Jusqu'à septembre dernier, je présidais l'Observatoire de la formation des prix et des marges des produits alimentaires. De grâce, ne dites pas comme partout que l'agro-industrie et la grande distribution font les revenus des agriculteurs, c'est faux ! D'ailleurs, la loi Egalim (loi pour l'équilibre des relations commerciales dans le secteur agricole et alimentaire et une alimentation saine, durable et accessible à tous) ne change rien à ces revenus puisque les prix agricoles sont européens, voire mondiaux. Ce ne sont pas les industriels ou les acteurs de la distribution qui font les prix, hormis pour certaines filières très courtes comme les fruits et légumes, et encore. Il ne me semble pas qu'il faille chercher de ce côté. Je vous recommande la lecture du rapport que l'Observatoire a présenté en juin dernier et de celui qui viendra en juin prochain.
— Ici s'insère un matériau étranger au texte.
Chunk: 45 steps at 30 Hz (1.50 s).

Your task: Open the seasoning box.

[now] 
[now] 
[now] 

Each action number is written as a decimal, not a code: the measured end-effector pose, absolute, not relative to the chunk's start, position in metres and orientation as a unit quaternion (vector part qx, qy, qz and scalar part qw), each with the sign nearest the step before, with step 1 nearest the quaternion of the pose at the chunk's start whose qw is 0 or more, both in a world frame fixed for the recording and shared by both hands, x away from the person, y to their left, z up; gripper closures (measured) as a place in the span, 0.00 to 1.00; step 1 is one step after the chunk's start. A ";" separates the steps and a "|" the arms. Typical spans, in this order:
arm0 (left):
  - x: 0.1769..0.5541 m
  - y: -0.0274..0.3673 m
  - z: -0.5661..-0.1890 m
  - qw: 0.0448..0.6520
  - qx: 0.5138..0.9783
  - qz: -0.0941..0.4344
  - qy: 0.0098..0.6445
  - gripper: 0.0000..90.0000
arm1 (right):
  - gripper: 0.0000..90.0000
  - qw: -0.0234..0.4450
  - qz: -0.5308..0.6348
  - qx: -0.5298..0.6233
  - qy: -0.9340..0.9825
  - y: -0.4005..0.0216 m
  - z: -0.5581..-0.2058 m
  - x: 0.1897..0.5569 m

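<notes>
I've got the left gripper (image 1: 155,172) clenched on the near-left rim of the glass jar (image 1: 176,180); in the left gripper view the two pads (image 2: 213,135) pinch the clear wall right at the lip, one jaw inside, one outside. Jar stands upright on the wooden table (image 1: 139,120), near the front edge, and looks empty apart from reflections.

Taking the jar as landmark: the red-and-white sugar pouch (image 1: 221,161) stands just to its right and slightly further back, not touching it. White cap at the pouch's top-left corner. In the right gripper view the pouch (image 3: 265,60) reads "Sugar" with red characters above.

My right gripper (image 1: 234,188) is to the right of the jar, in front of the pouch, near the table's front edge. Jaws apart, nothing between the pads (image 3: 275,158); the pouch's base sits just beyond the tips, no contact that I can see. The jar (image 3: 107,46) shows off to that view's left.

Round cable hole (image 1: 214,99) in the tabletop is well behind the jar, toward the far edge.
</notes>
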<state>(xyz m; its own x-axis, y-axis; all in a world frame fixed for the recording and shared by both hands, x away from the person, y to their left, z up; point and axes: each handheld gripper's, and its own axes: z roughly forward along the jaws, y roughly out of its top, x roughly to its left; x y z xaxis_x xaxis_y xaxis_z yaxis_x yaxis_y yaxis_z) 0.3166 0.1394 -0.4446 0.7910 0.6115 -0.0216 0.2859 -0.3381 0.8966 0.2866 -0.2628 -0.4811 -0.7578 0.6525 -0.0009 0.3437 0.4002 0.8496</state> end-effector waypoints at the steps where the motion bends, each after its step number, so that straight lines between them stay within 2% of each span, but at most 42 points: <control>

La malnutrition existe, comme la pauvreté alimentaire : elle résulte non du monde agricole, mais d'une tendance naturelle à des régimes trop marqués en protéines animales et en sucres. Elle est aussi une malnutrition de pauvreté, qui se manifeste dans le champ alimentaire ainsi que dans d'autres domaines. Une sécurité sociale alimentaire aurait-elle du sens par rapport à un revenu minimum d'insertion ? Je n'en suis pas tout à fait sûr.
Enfin, la part agricole de notre caddie alimentaire est de plus en plus faible : elle ne pèse jamais plus de 25 ou 30 %. Le blé ne constitue que 6 à 8 % du prix du pain, au maximum 30 à 40 % de celui des pâtes alimentaires sans œufs ; la matière première laitière représente seulement 10 à 15 % d'un yaourt. Nous consommons des produits de plus en plus transformés, intégrant un nombre croissant de services. Sur une période d'une dizaine d'années, les prix des grands produits de base – le kilo de steak haché, la plaquette de beure, le pain, etc. – sont restés extraordinairement stables. S'ils ont augmenté les deux ou trois dernières années du fait des tensions que les marchés ont connues, ils devraient décroître à nouveau.